Setting up a 3-node cluster with GlusterFS

Beggining with glusterFS

GlusterFS is a scalable network filesystem suitable for data-intensive tasks such as cloud storage and media streaming. A big problem when we find for example, in a docker swarm is that data between it’s nodes is not replicated.

But we can use NFS for sharing storage! - I said to my IT partner, Edu. meme1

The problem with NFS is that if the NFS shared is unavailable the whole cluster can’t reach that data. So we solve a part of the problem: we have replication but not high availability.

Let’s get to work!

So i set up a 3-node cluster just to play around and try. Our first requirements are:

  1. 3 linux machines (debian for example)
  2. NTP enabled on each machine
  3. a working network connection
  4. At least 2 disks, one for the OS, and the other to serve GLUSTERFS vmware

So we execute this commands in each one of the nodes to set up the second disk, assuming our disk is on /dev/sdb

 mkfs.xfs -i size=512 /dev/sdb
 mkdir -p /data/brick1
 echo '/dev/sdb /data/brick1 xfs defaults 1 2' >> /etc/fstab
 mount -a && mount

Then, install glusterfs-server on each node, and enable and start it, so it will bring the service up between reboots.
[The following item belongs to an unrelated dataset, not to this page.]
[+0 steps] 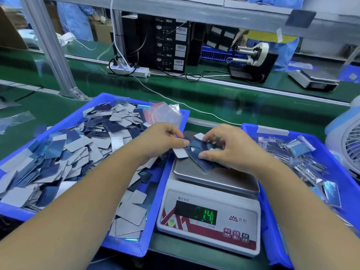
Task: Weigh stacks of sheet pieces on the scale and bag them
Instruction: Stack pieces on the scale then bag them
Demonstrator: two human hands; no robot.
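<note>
A white digital scale stands in front of me, its green display lit. A small loose pile of blue and grey sheet pieces lies on its steel pan. My left hand pinches a grey piece at the pile's left edge. My right hand has curled fingers and thumb on the pile's pieces, over the pan. A blue tray to the left holds several loose sheet pieces. Small clear bags with red strips lie at that tray's far corner.
A second blue tray at the right holds several filled clear bags. A white fan stands at the far right. Beyond lie a green conveyor belt, a power strip with cables, black boxes, a label dispenser and another scale.
</note>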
apt-get install glusterfs-server
systemctl enable glusterd
systemctl start glusterfs

When we have the same version of gluster installed, we just have to make them see each other:

root@server1:~# gluster peer probe server2
peer probe: success
root@server1:~# gluster peer probe server3
peer probe: success

root@proves:~# gluster peer probe server3
peer probe: success
root@proves:~# gluster peer status
Number of Peers: 2

Hostname: server2
Uuid: 466609da-ff6a-442e-b426-ed54d026e201
State: Peer in Cluster (Connected)

Hostname: server3
Uuid: cb2840a9-0ea0-40f8-83c6-90a94cc2caa8
State: Peer in Cluster (Connected)

Now we can assume the 3 nodes are visible from the server. It’s the turn to make a volume for all the servers, so in EACH server we type:

mkdir -p /data/brick1/gv0

And then, from just one single server we create and start the volume like so:

gluster volume create gv0 replica 3 server1:/data/brick1/gv0 \\
	server2:/data/brick1/gv0 \\
	server3:/data/brick1/gv0
"volume create: gv0: success: please start the volume to access data"
gluster volume start gv0
"volume start: gv0: success"

We should see the volume info, from server 1. Notice the Status “started”, that means we’re on a good way. server1

All OK and running! let’s just try if it works…

We will take another VM, outside from this infrastructure (but within the same network), to mount the gluster volume, add some data, and see if it’s replicated in each host.

output

We can see the files are there, but what about the remote hosts? output2

And there it is! Bare in mind, that for it to work, you must have all the servers synced with NTP. And that’s all for today 😊